** Given material follows **
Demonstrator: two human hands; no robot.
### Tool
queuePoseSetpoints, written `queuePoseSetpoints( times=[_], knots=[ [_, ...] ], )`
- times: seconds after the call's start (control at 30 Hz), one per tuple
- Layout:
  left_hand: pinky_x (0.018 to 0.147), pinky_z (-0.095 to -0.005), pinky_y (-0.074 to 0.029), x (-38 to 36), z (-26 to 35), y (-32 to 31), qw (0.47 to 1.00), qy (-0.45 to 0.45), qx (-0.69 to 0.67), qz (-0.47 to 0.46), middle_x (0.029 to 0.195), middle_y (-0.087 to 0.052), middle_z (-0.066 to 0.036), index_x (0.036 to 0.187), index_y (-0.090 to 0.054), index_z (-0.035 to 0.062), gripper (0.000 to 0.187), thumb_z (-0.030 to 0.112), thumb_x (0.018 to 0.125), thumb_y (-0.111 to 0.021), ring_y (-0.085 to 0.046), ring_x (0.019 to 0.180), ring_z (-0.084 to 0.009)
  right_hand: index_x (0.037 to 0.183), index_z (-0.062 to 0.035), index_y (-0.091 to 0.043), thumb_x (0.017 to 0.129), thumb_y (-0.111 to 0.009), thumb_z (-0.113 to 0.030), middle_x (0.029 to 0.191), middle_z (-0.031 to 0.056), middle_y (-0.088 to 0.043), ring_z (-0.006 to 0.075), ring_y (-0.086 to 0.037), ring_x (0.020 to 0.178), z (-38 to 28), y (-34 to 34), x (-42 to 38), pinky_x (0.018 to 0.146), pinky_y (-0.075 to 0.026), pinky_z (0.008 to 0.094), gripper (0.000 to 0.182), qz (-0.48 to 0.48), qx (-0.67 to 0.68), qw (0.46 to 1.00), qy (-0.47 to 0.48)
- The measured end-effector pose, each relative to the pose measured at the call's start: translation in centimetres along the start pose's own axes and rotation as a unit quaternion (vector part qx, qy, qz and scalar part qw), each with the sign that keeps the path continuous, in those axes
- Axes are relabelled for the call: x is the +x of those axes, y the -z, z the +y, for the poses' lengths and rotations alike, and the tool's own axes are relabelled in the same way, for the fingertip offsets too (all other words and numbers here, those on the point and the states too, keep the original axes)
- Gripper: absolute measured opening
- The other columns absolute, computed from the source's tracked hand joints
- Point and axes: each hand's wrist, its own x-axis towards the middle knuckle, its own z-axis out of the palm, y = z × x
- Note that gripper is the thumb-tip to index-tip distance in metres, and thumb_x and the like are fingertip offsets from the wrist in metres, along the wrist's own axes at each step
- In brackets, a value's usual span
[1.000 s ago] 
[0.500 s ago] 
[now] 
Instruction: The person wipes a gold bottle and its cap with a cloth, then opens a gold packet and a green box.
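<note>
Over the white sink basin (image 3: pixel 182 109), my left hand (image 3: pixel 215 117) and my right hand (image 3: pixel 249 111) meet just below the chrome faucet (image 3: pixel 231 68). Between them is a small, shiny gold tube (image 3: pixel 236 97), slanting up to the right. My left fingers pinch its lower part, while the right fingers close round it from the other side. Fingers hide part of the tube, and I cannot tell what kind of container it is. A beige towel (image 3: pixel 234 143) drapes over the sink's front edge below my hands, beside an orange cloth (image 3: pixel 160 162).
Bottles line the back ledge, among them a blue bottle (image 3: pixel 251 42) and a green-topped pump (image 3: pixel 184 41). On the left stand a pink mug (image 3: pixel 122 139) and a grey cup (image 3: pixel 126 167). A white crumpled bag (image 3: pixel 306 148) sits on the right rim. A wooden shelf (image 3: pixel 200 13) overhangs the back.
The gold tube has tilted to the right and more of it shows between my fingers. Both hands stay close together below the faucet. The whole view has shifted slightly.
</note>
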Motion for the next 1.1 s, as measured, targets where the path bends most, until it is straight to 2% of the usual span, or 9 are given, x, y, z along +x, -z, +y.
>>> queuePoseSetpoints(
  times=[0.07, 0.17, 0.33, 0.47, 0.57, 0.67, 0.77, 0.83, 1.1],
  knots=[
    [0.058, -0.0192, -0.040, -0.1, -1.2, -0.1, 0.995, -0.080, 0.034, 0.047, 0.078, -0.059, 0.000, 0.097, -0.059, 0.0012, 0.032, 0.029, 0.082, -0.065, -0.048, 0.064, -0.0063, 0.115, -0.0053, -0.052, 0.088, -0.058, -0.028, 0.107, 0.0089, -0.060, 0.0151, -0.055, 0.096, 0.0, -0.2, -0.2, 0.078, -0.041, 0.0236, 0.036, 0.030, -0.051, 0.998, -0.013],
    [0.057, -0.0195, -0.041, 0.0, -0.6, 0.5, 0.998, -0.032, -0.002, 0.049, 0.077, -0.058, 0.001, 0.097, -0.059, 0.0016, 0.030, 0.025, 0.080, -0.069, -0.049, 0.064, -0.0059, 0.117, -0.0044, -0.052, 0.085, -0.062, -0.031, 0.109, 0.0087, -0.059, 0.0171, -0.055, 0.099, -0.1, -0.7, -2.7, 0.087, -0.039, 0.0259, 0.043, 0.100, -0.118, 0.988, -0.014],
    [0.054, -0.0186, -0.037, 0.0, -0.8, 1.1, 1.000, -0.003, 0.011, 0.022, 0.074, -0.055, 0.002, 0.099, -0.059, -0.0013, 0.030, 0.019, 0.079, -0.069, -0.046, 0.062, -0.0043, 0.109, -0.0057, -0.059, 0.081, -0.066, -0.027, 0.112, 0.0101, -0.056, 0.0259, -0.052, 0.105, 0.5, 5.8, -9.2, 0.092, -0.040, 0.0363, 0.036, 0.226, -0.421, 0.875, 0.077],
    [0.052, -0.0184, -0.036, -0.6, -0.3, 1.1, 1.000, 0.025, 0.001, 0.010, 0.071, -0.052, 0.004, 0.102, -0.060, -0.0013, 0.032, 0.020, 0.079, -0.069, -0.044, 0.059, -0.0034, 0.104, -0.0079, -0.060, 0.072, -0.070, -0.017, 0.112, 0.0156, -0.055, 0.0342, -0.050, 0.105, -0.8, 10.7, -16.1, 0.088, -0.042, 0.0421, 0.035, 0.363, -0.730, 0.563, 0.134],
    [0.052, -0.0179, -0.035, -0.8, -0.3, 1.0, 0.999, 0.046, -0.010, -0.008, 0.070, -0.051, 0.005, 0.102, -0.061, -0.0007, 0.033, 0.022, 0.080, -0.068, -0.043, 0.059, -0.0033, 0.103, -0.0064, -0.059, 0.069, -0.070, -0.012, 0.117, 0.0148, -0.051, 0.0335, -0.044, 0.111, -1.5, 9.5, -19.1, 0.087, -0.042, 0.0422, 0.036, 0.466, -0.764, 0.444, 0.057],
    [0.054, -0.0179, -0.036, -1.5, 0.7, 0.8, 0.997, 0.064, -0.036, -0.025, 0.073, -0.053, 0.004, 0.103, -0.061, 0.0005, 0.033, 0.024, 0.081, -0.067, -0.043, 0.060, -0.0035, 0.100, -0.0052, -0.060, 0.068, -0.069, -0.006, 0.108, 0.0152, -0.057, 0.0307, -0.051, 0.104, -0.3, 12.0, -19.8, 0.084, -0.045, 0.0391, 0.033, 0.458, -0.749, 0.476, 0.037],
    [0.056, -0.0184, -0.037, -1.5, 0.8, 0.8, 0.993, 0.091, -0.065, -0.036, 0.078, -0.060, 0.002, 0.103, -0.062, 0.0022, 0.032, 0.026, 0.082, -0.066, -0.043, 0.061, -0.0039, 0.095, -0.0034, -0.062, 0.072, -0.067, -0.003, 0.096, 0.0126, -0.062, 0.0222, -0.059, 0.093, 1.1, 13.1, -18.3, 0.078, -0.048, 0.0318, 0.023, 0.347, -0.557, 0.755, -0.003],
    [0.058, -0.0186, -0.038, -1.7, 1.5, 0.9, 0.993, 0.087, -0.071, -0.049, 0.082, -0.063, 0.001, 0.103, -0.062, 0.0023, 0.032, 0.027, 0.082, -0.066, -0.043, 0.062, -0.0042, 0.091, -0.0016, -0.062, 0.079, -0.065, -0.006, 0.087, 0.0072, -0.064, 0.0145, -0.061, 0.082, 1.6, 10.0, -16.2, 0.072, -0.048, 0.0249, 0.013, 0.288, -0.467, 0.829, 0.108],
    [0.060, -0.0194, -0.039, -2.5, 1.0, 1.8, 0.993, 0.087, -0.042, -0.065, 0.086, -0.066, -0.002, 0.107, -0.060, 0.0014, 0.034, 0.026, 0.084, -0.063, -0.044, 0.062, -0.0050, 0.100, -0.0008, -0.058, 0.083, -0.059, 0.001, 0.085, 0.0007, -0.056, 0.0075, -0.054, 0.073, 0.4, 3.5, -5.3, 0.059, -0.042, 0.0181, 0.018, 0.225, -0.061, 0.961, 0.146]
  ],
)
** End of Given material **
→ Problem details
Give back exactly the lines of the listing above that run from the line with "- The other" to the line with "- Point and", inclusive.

→ Written response
- The other columns absolute, computed from the source's tracked hand joints
- Point and axes: each hand's wrist, its own x-axis towards the middle knuckle, its own z-axis out of the palm, y = z × x

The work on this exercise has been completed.